:: EXERCISE DIRECTIONS ::
Your answer should hold only the lines from the one with "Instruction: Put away" through the end of the listing below, each retyped exactly.
[[ DATA SHOWN open ]]
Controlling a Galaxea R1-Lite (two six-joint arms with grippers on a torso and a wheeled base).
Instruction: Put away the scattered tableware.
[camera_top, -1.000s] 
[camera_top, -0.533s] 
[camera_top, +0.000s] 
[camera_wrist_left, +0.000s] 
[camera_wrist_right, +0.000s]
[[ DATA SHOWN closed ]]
:: YOUR SOLUTION ::
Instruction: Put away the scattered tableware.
[camera_top, -1.000s] 
[camera_top, -0.533s] 
[camera_top, +0.000s] 
[camera_wrist_left, +0.000s] 
[camera_wrist_right, +0.000s]

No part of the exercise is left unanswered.